Automation

How to Scrape Dynamic Websites with Python and Playwright (2025 Guide)

BeautifulSoup failing to grab data? Learn how to use Python and Playwright to scrape dynamic JavaScript-heavy websites like a pro.

Md. Rony Ahmed · 3 min read

How to Scrape Dynamic Websites with Python and Playwright (2025 Guide)

Why BeautifulSoup Isn't Enough

If you've followed my [Web Scraping Basics guide](/posts/web-scraping-basics), you know how to grab HTML. But modern sites use React and Vue.js, meaning the data loads after the page opens.

In this tutorial, we will fix that using Playwright.

Prerequisites

First, install the necessary libraries:

pip install playwright
playwright install

The Basic Script: Loading a Dynamic Page

Here is a simple script to launch a browser, navigate to a site, wait for the content to load, and grab the page title.

Note: We set headless=False so you can visually see the browser working

from playwright.sync_api import sync_playwright

def run():
    with sync_playwright() as p:
        # Launch browser (headless=False lets you see the action)
        browser = p.chromium.launch(headless=False)
        page = browser.new_page()
        
        # Go to the target website
        page.goto("[https://example.com](https://example.com)")

        # Critical: Wait for a specific element (like an h1 or a data table) to ensure the page is ready
        page.wait_for_selector("h1")

        print(f"Page Title: {page.title()}")
        
        # Close the browser
        browser.close()

if __name__ == "__main__":
    run()

Handling Infinite Scroll

Many modern sites (like Twitter/X or Instagram) use "Infinite Scroll," where new content loads only as you scroll down. If you just load the page and scrape immediately, you'll miss most of the data.

Here are two ways to handle this.

Method 1: The Quick Scroll (Fixed Distance)
This method is useful when you just need to trigger a few load events quickly. Note that we need to use page.evaluate to run JavaScript inside the browser.
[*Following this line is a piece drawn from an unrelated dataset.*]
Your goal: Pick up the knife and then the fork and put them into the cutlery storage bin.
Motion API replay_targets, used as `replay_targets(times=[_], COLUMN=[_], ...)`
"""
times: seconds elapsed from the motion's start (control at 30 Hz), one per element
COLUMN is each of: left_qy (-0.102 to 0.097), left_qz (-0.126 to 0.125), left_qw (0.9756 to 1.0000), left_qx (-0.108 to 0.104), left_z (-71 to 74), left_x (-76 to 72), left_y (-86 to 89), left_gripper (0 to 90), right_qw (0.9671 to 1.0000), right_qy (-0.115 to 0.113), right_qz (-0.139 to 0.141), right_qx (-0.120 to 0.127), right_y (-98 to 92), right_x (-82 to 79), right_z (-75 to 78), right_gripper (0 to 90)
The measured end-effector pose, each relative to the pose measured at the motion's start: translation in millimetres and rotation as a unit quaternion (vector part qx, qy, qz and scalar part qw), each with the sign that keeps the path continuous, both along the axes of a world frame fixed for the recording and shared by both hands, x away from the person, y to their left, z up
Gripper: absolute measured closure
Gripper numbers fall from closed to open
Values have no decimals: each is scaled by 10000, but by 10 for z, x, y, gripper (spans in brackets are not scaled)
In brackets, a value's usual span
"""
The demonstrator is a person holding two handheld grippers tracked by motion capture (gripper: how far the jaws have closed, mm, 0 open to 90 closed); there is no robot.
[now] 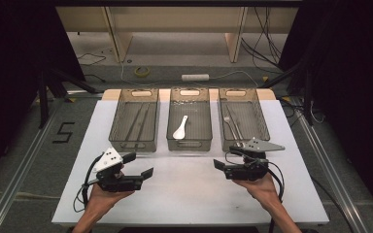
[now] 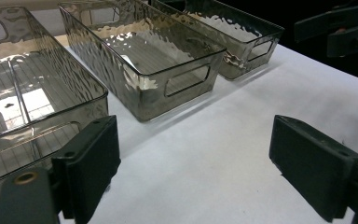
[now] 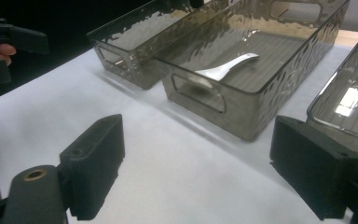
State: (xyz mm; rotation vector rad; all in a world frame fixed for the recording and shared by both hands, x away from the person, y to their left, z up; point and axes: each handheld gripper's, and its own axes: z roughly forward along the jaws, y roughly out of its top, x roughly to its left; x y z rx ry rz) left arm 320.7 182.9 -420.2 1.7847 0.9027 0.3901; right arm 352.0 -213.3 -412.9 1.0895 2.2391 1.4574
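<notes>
Three smoky clear bins stand in a row on the white table. The left bin holds long thin metal sticks, the middle bin a white spoon, and the right bin a fork and knife. My left gripper hovers in front of the left bin, open and empty. My right gripper sits in front of the right bin, also open and empty. The spoon lies ahead of it.
Bare white tabletop lies between the two grippers and in front of the bins. The table's front edge is close to the hands. Beyond the bins are floor, cables, a tape roll and wooden legs.
</notes>
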Motion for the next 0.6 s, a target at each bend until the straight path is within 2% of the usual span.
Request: replay_targets(times=[0.6], left_qy=[30], left_qz=[-38], left_qw=[10000], left_qx=[3], left_z=[-2], left_x=[2], left_y=[-2], left_gripper=[155], right_qw=[9999], right_qy=[-129], right_qz=[-25], right_qx=[18], right_y=[-97], right_x=[-208], right_z=[-128], right_gripper=[190])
# ... inside your run() function ...

# Scroll down 3000 pixels
page.evaluate("window.scrollBy(0, 3000)")

# Optional: Wait a moment for new content to load
page.wait_for_timeout(2000) 

print('Simple scroll completed')

Method 2: The "Human-Like" Scroll (Best for Anti-Bot Protection)
If a website has strict anti-bot measures, scrolling instantly to the bottom is a red flag. It is better to scroll in small, random chunks with slight pauses, mimicking a real human user.
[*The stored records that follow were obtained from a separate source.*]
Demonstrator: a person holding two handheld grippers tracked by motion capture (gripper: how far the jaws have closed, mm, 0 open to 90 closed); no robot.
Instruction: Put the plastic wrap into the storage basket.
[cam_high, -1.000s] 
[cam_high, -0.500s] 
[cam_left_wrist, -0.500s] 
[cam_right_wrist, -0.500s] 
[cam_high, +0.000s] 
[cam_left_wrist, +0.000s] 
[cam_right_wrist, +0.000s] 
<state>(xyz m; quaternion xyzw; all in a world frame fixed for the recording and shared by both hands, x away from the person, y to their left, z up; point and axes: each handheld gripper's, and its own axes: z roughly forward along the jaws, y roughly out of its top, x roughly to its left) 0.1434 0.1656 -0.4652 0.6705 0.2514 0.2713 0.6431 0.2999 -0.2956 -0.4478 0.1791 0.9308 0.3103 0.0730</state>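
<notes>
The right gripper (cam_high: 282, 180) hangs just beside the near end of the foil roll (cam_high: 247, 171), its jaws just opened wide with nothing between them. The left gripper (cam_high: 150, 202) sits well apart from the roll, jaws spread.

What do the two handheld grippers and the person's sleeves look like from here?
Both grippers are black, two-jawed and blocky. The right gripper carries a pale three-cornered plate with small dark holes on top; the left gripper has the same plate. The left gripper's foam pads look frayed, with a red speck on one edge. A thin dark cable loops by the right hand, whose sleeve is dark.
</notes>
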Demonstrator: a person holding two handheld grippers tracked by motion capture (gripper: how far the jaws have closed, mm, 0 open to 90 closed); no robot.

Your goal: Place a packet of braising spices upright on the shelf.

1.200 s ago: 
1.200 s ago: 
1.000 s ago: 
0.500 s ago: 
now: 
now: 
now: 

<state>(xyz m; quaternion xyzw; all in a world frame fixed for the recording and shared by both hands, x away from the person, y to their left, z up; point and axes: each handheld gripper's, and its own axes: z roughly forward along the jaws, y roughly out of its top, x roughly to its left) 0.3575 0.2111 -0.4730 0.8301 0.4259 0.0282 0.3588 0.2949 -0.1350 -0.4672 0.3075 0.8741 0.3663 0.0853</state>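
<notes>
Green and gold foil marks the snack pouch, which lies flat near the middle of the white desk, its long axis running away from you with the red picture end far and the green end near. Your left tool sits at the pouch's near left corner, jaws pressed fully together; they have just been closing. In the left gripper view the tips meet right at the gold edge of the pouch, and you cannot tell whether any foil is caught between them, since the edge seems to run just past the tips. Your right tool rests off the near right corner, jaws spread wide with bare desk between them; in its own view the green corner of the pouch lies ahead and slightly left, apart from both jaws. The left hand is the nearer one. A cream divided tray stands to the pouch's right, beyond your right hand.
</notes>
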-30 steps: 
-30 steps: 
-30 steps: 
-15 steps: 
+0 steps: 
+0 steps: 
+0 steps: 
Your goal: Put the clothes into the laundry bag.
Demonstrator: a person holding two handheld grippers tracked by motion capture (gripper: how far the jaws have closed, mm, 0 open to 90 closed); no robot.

You will need to import random and time for this to work.

import time
import random

def random_scroll(page, base_scroll=300):
    """
    Scrolls down the page in random increments to mimic human behavior.
    """
    total_height = 0
    # Get the total height of the page
    max_scroll_height = page.evaluate('document.body.scrollHeight')
    
    # Continue scrolling until we reach the bottom
    while total_height < max_scroll_height:
        # Randomize scroll amount (e.g., between 300 and 450 pixels)
        scroll_step = random.randint(base_scroll, base_scroll + 150)
        
        # Scroll down by the calculated step
        page.evaluate(f"window.scrollBy(0, {scroll_step})")
        total_height += scroll_step
        
        # Add a small random delay (0.5 to 1.5 seconds) to act like a human
        sleep_time = random.uniform(0.5, 1.5)
        time.sleep(sleep_time)

    print("Reached the bottom of the page.")

Conclusion

By combining Playwright's browser automation with smart scrolling techniques, you can now scrape data that BeautifulSoup can't even see. This opens up the ability to scrape complex Single Page Applications (SPAs) and social media feeds.